Exercise requirements:
In the listing below, print exactly the lines between the line holding "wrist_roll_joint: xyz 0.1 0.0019" and the line holding "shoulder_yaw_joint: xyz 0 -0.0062", inclusive, and no more.

Source data:
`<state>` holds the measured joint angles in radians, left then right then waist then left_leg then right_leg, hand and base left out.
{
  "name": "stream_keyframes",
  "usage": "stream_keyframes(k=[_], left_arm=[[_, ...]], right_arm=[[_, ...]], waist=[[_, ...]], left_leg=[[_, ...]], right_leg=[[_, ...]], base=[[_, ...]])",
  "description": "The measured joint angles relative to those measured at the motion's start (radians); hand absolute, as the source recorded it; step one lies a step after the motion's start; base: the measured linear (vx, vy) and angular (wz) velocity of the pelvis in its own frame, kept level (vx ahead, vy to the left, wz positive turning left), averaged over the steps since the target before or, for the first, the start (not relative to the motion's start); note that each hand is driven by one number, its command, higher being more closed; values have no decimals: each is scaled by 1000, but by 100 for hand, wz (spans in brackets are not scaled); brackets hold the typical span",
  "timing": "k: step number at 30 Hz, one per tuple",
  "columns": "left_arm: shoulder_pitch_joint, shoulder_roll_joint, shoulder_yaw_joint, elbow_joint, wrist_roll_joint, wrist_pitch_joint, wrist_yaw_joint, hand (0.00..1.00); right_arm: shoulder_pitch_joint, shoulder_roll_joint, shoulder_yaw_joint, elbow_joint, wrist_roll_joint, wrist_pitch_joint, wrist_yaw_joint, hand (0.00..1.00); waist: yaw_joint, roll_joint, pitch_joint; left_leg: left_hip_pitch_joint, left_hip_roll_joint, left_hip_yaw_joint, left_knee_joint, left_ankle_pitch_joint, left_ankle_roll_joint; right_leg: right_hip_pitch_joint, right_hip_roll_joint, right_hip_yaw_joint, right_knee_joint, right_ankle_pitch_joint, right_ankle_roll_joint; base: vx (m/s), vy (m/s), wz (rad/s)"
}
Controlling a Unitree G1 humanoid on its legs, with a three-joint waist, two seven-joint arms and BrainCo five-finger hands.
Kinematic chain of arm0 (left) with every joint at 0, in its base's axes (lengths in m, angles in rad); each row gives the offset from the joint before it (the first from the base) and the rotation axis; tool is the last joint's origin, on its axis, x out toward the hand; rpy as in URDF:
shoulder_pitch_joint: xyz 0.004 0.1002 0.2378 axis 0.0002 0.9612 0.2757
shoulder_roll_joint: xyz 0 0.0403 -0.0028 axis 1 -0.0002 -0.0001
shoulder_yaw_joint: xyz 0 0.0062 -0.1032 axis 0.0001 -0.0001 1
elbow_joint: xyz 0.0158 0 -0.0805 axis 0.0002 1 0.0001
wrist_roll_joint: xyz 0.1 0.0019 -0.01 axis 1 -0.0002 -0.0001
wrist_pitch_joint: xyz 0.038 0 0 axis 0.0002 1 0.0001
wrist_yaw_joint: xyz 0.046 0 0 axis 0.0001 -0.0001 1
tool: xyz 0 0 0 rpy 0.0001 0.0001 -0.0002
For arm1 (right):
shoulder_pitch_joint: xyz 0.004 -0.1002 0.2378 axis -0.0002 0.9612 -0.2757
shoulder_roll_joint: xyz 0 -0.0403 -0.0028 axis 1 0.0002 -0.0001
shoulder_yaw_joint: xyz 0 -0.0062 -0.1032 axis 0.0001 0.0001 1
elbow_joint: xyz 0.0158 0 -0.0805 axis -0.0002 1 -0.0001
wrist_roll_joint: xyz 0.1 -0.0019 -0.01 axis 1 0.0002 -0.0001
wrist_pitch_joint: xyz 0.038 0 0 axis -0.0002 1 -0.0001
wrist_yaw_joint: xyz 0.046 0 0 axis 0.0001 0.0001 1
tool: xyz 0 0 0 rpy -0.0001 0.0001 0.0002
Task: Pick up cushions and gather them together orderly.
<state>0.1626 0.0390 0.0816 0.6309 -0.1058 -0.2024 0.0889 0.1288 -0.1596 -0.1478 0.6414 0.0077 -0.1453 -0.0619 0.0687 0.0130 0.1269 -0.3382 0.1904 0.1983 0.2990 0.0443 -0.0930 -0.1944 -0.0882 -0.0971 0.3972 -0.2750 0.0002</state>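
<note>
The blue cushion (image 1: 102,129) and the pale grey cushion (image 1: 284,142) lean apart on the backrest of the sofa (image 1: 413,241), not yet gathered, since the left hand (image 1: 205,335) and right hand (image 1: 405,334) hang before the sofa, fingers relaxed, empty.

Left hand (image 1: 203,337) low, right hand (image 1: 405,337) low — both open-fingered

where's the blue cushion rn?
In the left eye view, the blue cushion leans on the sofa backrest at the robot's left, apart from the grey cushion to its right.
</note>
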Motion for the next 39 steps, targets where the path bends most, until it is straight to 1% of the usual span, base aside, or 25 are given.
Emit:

Solution below:
wrist_roll_joint: xyz 0.1 0.0019 -0.01 axis 1 -0.0002 -0.0001
wrist_pitch_joint: xyz 0.038 0 0 axis 0.0002 1 0.0001
wrist_yaw_joint: xyz 0.046 0 0 axis 0.0001 -0.0001 1
tool: xyz 0 0 0 rpy 0.0001 0.0001 -0.0002
For arm1 (right):
shoulder_pitch_joint: xyz 0.004 -0.1002 0.2378 axis -0.0002 0.9612 -0.2757
shoulder_roll_joint: xyz 0 -0.0403 -0.0028 axis 1 0.0002 -0.0001
shoulder_yaw_joint: xyz 0 -0.0062 -0.1032 axis 0.0001 0.0001 1

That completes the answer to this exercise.